● **WHAT IS NEEDED**: Scan the listing below for the string "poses" and copy each line where it turns up.

++++++

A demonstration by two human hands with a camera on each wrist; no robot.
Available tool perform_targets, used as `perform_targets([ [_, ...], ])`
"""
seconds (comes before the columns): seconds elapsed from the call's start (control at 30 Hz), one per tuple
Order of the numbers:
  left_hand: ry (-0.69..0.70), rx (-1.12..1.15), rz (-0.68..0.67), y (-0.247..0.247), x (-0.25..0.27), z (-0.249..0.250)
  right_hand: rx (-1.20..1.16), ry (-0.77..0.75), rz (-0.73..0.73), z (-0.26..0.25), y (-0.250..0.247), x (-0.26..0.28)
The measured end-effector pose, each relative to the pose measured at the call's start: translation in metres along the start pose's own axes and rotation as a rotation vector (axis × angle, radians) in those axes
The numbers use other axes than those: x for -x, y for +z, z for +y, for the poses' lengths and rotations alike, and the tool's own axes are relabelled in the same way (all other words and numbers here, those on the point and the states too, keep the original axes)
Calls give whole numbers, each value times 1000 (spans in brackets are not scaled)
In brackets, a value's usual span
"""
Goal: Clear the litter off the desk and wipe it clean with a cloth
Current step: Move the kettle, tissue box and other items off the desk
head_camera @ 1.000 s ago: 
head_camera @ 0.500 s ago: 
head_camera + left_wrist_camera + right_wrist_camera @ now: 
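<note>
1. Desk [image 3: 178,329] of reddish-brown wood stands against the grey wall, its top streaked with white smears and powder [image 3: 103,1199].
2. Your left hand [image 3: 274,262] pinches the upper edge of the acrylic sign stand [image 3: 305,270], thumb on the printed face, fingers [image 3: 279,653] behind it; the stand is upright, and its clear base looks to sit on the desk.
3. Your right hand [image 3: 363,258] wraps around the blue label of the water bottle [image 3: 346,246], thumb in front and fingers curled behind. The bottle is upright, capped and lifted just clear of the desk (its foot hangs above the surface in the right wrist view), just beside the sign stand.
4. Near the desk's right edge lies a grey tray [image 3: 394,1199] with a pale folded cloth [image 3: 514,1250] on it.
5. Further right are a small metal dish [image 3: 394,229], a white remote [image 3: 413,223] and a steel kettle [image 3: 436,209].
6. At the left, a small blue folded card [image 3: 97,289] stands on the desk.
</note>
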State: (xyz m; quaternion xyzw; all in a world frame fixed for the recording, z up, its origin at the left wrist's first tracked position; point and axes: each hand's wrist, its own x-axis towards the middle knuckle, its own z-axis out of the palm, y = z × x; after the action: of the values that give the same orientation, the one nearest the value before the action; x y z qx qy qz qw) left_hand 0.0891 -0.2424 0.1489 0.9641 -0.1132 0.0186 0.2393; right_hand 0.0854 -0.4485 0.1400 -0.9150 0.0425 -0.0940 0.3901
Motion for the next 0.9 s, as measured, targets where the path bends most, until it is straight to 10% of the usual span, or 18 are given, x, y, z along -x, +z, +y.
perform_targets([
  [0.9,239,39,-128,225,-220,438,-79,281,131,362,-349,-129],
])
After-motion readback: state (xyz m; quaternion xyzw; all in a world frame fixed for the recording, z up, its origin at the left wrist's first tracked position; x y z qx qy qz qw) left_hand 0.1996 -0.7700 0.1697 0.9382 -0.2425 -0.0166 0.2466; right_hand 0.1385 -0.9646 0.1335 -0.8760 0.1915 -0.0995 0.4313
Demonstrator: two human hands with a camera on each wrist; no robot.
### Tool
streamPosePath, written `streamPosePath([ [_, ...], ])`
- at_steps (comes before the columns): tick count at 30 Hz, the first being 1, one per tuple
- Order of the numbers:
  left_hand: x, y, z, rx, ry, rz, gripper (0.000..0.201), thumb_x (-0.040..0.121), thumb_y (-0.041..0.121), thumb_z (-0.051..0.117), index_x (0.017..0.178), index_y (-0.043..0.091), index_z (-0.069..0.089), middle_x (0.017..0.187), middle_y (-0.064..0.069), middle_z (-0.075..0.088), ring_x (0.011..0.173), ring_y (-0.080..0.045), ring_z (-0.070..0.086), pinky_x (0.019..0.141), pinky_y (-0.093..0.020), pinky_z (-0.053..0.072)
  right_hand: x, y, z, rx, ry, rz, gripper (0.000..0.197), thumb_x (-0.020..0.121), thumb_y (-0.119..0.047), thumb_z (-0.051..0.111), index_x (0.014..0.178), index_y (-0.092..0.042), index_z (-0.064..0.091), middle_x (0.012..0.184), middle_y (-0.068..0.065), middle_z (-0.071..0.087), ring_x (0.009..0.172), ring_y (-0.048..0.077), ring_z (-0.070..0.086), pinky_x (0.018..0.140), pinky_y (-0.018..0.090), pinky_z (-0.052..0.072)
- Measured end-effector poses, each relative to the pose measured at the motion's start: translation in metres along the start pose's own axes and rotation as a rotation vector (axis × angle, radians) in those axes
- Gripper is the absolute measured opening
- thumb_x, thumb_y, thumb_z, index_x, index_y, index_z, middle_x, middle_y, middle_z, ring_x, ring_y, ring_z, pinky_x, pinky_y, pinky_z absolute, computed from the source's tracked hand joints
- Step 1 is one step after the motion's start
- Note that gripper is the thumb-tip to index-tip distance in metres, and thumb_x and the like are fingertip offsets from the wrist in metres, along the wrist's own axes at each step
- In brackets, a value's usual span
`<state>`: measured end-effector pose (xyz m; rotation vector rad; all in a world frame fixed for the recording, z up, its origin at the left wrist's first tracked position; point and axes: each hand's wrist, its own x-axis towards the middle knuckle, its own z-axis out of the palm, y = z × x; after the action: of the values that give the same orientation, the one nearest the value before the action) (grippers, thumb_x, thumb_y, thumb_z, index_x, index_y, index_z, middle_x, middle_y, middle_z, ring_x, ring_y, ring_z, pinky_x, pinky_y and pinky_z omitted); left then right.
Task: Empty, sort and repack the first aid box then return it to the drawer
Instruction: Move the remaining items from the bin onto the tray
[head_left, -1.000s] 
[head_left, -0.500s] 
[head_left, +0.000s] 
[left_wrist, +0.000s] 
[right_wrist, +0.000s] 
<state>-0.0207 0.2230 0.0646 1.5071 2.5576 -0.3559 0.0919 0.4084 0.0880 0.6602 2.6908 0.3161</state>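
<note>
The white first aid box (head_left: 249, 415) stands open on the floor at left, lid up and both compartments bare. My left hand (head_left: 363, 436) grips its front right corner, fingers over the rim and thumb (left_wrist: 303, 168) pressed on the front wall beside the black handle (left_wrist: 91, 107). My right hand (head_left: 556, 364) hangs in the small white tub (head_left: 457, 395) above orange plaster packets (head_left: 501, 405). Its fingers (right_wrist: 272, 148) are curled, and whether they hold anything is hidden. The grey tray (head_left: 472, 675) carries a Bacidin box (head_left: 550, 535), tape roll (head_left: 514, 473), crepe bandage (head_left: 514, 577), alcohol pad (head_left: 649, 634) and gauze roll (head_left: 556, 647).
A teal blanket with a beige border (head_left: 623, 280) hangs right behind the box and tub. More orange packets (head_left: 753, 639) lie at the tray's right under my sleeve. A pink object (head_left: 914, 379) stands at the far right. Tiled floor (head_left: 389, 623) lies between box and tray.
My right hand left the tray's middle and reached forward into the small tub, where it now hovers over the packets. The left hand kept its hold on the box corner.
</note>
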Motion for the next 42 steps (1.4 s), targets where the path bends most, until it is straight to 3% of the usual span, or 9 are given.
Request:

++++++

● **REPLY**:
The numbers use other axes than those: x for -x, y for +z, z for +y, for the poses' lengths and rotations alike, and the tool's own axes are relabelled in the same way (all other words and numbers here, those on the point and the states too, keep the original axes)
- Measured end-effector poses, each relative to the pose measured at the motion's start: translation in metres along the start pose's own axes and rotation as a rotation vector (axis × angle, radians) in those axes

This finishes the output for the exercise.